» **WHAT TO PRODUCE**: Going through the material below, please gather all lines with the word "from" in them.

─── DATA SEGMENT

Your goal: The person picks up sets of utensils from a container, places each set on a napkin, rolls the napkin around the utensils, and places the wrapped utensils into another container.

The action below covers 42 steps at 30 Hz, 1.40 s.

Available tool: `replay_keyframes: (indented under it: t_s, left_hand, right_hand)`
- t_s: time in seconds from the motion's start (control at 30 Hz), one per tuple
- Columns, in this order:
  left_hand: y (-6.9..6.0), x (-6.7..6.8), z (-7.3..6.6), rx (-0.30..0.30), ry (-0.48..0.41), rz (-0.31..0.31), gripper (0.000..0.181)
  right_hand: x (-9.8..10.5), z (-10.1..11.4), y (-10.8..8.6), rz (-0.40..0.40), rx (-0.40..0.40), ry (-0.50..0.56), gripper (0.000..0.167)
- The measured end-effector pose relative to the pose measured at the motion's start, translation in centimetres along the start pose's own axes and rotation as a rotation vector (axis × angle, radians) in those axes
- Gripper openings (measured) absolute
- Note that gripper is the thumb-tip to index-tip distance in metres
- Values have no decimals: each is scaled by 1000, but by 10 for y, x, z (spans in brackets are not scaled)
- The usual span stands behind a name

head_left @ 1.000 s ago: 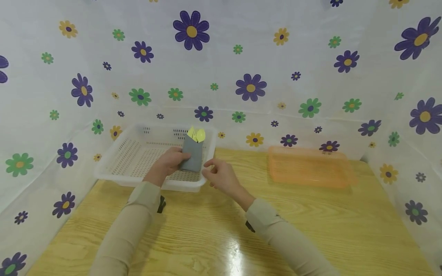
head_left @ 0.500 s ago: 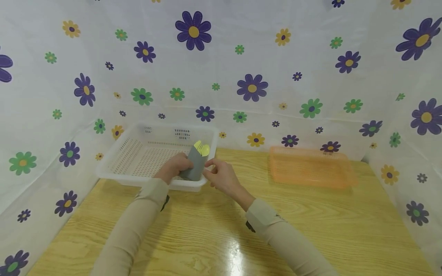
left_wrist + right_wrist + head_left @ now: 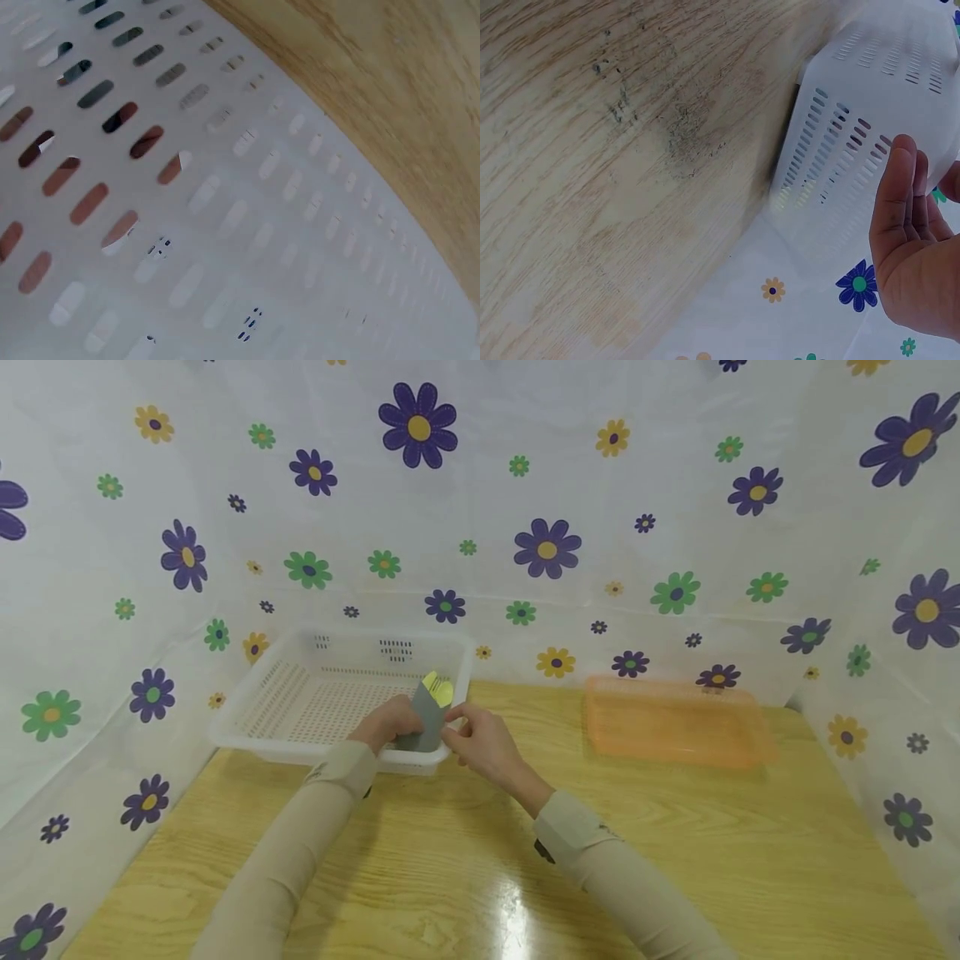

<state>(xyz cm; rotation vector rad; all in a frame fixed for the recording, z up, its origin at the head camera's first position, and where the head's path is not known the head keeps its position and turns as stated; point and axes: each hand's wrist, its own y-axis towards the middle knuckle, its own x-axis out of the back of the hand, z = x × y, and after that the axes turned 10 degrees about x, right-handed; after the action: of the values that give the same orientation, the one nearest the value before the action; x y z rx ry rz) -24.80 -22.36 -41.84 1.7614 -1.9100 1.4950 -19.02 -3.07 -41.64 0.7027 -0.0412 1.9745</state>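
In the head view my left hand (image 3: 388, 722) holds a grey cutlery pouch (image 3: 429, 717) low inside the white plastic basket (image 3: 255, 693), near its right wall. The tops of a yellow-green fork and spoon (image 3: 442, 692) stick out of the pouch, which leans slightly. My right hand (image 3: 487, 743) grips the basket's right rim. In the right wrist view its fingers (image 3: 895, 195) lie along the outside of the perforated wall, with the thumb partly cut off by the frame. The left wrist view shows mostly the basket's slotted wall (image 3: 240, 187), with bits of the hand and pouch through the slots.
An orange plastic basket (image 3: 675, 727) stands on the wooden table (image 3: 600, 860) toward the back right. Flower-printed white sheeting (image 3: 487, 502) rises behind the table and along both sides.
My left hand has brought the pouch with its fork and spoon a little right and down, closer to the basket's near right corner, tilting it. My right hand has stayed at the rim.
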Motion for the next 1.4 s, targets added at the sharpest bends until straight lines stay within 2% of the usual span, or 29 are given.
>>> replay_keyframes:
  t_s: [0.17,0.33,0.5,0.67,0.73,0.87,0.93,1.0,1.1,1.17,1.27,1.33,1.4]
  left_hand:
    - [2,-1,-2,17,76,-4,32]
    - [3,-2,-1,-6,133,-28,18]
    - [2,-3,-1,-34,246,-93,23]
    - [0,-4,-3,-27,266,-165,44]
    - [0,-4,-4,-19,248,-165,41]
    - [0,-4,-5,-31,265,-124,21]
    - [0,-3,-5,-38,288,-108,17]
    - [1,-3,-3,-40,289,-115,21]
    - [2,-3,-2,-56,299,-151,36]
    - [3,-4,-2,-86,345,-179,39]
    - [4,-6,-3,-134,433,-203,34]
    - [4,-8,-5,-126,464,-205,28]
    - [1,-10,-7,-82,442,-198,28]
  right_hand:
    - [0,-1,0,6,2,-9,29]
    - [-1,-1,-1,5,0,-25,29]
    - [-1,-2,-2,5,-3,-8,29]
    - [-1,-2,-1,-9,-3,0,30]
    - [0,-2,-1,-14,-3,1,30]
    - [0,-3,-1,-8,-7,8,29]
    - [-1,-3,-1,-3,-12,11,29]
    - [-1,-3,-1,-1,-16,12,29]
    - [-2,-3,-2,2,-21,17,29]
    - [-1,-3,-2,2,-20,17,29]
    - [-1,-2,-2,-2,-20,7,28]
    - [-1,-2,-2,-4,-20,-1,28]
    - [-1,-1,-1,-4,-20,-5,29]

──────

» **RESPONSE BOX**:
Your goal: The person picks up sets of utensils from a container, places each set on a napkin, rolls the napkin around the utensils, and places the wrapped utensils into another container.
- t_s: time in seconds from the motion's start (control at 30 Hz), one per tuple

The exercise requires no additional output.